Editorial: Is the price of Lehigh sustainable for all?


Lehigh boasts a $2 billion endowment, generous financial aid and aspirational strategic plans

These things seemingly intersect with the announcement of The Lehigh Commitment, an initiative which states that students whose families make less than $75,000 annually will no longer pay tuition starting in the fall of 2024. 

This doesn’t erase the fact that college price tags, including Lehigh’s, continue to rise to brazen numbers with no signs of slowing down. 

Between 2022 and 2023, the total cost of tuition in billable and non-billable fees increased from $79,415 to approximately $81,150 — an increase of almost 4%.

So while efforts to make elite institutions more affordable to underprivileged applicants are certainly admirable, they may not be enough to negate the inherent exclusivity imposed by schools like Lehigh.  

In the wake of affirmative action being repealed, we wondered if moves like The Lehigh Commitment were created in the spirit of attracting a more diverse student body. 

When asked for comment on this, Amy White of the Office of Communications and Public Affairs wrote, “This is an effort to bring the most talented and motivated students to Lehigh regardless of family income and ability to pay the full cost of Lehigh tuition.” 

In conjunction with this comment, White wrote that regardless of race or ethnicity, the hope is that “more lower-income students will see Lehigh as a viable option for them.” 

Of course, students still have to get in. Free tuition only helps after the fact. 

And there are other monetary factors that make the playing field of college admission even more complicated. 

According to a study by Opportunity Insights, a group of Harvard-based economists, roughly 40% of the wealthiest students with 99th percentile SAT or ACT scores attend Ivy Plus colleges. This is double the rate of their equally qualified but poorer peers and four times that of middle-income students.
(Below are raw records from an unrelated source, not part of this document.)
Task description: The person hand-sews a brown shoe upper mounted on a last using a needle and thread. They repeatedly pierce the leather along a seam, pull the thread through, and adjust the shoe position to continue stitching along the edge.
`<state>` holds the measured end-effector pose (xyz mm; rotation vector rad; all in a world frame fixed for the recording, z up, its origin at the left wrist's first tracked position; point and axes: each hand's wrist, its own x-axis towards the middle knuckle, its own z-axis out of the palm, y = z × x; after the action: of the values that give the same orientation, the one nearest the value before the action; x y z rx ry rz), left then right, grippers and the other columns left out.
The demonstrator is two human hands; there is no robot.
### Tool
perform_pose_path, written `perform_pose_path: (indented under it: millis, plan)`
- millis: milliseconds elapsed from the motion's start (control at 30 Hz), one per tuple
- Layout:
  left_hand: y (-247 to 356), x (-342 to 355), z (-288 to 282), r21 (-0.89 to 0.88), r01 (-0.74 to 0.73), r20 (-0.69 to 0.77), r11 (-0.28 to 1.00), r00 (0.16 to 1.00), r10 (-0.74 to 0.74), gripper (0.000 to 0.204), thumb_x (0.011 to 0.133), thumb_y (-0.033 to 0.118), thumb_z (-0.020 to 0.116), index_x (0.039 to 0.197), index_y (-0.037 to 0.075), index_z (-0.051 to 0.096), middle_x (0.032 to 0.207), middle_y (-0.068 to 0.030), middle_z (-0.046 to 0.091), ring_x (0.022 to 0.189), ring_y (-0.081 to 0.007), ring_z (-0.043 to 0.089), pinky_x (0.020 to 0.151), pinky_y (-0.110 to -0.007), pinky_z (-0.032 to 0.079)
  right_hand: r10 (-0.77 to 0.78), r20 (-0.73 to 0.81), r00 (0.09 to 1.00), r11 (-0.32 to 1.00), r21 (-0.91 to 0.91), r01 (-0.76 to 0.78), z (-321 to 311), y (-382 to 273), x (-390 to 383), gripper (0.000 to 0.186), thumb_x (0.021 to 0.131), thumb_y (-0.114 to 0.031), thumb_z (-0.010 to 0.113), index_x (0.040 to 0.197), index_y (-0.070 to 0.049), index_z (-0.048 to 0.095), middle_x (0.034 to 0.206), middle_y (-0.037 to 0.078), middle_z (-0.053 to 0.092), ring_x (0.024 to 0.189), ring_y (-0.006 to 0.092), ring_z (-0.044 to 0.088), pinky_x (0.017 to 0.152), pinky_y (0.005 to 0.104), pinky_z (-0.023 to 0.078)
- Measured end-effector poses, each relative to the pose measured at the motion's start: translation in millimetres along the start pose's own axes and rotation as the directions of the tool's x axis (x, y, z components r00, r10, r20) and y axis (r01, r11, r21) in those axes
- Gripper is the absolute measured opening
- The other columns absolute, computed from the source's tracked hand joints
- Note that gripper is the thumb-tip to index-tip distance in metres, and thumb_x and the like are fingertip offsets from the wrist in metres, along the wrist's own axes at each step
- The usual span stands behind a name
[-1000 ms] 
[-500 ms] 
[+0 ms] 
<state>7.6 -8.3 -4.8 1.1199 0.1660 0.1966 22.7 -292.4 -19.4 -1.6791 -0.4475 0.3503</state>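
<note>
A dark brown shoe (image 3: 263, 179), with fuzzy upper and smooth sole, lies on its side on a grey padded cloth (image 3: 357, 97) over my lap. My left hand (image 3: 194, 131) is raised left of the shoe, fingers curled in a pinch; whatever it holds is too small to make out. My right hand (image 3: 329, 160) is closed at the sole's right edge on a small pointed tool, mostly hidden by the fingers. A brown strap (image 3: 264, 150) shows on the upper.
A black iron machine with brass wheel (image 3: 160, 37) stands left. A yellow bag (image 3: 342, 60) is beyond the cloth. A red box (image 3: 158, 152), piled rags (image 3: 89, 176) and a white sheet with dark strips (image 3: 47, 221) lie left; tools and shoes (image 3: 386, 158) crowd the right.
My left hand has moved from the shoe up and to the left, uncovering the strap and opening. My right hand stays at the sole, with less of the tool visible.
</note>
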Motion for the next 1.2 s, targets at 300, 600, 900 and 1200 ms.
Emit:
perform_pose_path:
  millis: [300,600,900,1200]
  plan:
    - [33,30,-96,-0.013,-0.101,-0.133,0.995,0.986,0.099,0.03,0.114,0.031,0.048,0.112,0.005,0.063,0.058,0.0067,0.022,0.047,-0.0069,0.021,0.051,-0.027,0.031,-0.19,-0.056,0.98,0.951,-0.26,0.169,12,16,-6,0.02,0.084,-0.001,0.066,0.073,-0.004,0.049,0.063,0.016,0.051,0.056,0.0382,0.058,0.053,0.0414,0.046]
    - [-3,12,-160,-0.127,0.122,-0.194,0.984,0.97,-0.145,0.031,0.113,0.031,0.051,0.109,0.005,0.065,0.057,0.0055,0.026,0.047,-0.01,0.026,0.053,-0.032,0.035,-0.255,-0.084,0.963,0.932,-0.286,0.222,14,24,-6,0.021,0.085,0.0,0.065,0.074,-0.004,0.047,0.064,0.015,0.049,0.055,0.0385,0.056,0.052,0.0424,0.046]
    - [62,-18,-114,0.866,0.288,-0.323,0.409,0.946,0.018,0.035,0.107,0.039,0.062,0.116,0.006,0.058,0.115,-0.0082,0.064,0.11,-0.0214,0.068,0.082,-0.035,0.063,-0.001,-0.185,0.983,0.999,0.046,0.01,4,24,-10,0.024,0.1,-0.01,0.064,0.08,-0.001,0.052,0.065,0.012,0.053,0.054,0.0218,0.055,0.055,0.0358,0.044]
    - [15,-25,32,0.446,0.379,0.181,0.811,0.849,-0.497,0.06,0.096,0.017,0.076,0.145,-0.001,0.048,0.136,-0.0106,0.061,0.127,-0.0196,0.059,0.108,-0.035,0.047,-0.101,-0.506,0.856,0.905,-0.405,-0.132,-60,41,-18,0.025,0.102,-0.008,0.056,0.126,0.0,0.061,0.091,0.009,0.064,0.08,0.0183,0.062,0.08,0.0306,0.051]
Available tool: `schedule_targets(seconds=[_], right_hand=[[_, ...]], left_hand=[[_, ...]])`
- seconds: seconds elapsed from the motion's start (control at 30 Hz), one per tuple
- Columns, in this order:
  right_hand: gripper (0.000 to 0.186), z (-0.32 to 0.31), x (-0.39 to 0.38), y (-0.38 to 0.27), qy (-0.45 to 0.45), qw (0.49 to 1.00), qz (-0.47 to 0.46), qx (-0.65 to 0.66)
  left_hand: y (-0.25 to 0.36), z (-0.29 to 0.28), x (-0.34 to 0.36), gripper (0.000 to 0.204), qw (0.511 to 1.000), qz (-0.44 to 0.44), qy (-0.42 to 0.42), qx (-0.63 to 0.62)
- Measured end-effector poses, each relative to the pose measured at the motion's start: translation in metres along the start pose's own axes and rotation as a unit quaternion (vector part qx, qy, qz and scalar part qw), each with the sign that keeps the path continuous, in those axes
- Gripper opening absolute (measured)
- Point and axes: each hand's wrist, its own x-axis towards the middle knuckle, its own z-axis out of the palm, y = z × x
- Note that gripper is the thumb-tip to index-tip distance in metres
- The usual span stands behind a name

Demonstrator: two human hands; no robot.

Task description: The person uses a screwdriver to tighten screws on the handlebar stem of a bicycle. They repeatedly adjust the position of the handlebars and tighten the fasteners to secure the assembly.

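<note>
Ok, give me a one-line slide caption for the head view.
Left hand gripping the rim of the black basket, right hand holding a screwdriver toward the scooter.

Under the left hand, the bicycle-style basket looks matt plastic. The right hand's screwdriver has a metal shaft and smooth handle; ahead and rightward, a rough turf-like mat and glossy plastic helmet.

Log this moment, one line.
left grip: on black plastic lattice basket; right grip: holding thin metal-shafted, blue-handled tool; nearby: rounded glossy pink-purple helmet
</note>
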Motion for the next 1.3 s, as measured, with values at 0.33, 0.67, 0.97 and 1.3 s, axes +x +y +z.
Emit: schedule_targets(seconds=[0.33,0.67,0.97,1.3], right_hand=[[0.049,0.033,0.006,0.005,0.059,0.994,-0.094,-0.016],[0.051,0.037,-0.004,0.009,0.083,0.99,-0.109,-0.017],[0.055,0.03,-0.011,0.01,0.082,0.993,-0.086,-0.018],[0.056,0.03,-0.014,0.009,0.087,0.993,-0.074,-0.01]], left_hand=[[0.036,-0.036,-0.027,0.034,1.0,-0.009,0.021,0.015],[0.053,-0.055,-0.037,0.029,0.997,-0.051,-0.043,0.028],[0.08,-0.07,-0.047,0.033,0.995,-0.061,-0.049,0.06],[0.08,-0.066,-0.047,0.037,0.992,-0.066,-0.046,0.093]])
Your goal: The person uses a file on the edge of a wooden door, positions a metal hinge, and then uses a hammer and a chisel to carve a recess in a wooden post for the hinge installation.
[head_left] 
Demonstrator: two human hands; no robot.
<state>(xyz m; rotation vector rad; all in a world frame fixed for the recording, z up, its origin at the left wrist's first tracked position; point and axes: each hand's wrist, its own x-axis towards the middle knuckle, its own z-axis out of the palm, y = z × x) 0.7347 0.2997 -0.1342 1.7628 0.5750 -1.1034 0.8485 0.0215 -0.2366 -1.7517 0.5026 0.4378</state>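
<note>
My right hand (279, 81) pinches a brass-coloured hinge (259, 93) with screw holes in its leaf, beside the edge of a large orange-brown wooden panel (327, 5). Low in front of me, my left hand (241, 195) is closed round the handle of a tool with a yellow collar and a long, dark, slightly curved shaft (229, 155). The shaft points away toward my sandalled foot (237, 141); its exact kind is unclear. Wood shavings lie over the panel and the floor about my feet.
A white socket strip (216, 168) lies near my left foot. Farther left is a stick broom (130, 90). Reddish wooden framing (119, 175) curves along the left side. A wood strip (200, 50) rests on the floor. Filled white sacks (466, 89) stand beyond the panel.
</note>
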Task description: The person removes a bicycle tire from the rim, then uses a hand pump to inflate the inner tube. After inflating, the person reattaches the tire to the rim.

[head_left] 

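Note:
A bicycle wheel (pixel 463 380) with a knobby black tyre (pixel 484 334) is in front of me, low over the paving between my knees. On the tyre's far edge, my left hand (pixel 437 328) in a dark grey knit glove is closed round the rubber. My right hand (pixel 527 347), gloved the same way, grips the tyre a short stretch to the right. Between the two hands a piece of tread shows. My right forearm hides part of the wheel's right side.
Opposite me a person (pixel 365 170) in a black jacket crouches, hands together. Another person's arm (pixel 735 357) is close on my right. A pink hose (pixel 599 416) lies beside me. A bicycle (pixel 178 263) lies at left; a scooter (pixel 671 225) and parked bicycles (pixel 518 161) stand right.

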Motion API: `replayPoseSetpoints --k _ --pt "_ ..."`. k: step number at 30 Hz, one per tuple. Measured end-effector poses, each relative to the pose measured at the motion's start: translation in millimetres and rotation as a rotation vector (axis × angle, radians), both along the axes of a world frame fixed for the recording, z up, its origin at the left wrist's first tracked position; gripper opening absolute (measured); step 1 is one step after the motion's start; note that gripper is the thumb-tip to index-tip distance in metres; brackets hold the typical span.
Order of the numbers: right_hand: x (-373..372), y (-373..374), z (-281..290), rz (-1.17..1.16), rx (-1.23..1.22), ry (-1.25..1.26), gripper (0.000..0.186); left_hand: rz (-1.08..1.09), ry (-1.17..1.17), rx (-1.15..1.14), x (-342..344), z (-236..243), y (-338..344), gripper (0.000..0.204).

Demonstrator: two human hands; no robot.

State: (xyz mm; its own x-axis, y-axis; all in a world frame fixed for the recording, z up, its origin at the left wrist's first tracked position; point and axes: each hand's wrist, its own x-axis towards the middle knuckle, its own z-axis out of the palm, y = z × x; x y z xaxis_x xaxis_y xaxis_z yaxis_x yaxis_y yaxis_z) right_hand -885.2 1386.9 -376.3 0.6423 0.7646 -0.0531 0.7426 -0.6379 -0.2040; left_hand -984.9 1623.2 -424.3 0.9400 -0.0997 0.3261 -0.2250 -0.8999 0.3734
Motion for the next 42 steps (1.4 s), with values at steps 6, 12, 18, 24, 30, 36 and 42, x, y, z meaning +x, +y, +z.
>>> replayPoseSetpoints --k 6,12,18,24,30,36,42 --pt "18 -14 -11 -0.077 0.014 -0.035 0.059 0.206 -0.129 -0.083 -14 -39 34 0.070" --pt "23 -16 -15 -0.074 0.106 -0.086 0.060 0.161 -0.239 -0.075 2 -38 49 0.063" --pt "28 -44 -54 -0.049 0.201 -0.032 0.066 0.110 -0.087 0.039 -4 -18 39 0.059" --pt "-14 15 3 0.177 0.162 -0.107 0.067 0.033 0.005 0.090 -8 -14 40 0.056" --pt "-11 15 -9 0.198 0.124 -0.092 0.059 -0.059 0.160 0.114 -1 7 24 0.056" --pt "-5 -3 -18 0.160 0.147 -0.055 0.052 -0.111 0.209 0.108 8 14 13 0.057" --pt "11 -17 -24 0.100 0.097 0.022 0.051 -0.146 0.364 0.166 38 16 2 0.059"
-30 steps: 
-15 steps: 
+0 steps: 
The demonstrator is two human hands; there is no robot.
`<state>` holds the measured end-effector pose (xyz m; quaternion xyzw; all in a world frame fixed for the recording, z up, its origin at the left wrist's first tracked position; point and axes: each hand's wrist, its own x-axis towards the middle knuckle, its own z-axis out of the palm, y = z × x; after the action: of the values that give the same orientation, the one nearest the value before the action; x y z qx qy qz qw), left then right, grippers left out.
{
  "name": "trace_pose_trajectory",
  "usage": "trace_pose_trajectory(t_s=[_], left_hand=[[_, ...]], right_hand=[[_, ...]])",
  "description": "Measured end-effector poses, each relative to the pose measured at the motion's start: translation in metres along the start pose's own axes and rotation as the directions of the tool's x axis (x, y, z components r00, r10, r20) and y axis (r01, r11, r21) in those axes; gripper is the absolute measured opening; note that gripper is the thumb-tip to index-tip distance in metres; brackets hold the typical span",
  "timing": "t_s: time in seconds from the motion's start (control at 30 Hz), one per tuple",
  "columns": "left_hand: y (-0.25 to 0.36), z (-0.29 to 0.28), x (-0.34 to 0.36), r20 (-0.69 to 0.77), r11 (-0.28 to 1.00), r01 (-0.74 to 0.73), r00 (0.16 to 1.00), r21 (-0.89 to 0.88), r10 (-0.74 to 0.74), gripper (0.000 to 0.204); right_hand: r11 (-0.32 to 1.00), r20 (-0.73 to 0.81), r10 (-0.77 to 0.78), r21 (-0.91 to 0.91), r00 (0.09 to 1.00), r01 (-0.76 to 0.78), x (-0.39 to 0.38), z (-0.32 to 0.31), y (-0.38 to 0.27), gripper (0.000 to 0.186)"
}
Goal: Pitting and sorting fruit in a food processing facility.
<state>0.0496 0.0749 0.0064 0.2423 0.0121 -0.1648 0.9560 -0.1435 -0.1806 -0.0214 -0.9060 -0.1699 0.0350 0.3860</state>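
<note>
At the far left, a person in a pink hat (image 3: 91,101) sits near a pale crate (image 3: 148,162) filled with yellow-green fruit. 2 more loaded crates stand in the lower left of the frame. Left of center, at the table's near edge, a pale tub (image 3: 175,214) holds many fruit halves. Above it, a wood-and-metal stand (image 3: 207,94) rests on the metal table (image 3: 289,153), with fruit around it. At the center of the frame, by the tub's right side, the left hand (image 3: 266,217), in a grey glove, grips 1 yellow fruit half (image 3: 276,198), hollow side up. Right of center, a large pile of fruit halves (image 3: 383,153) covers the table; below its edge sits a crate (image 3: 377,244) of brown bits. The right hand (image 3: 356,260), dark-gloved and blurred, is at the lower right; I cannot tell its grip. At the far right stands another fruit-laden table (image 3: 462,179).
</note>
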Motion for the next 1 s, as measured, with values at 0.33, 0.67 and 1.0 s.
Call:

This might have something to do with the fact that these schools were made for and by the upper echelon of society. 

The obstacles that stand in the way between a student and many elite colleges are often not equalizers — standardized test tutors, essays and extracurricular options that can increase a student’s chance of admission vary from one income bracket to the next. 

While The Lehigh Commitment was created to ensure that people can afford Lehigh regardless of their financial background, racial, ethnic and other minority identifiers are inevitably part of this conversation. 

Socioeconomics innately includes both the social and economic aspects of one’s life. Therefore, when having these conversations and attempting to bridge financial gaps, we must consider the disproportionate barriers that minority populations face in obtaining these incomes. 

In addition to the ideological shortcomings of legacy admissions, we expect wealth politics to join the spotlight of scrutiny placed on private schools. 

We urge that not only reducing the financial barrier of entry for all students, especially lower-income ones, but actually accepting more financially diverse students is one of the most valuable ways to develop Lehigh into a flourishing, representative community. 

There are, of course, reasons that schools like Lehigh would not be so eager to just accept poorer students. Would the outward facing prestige drop because of lowered average test scores? Would it work in demystifying the all-too-concealed admission process? And how would that affect the balance sheets?

Ultimately, freeing the cost burden for incoming students of the lowest bracket is powerful. This could be a good thing for the Lehigh community. 

But in perspective with the landscape of American higher education, is this sustainable? Are ballooning costs in an ever-competitive private market going to perpetuate long-term repercussions over who gets an education? 

We’re reminded that many parents making more than $75,000 still can’t afford extravagant school bills. 

It’s possible, however, that this is just the start of greater affordability and a more equitable space at Lehigh — and hopefully beyond.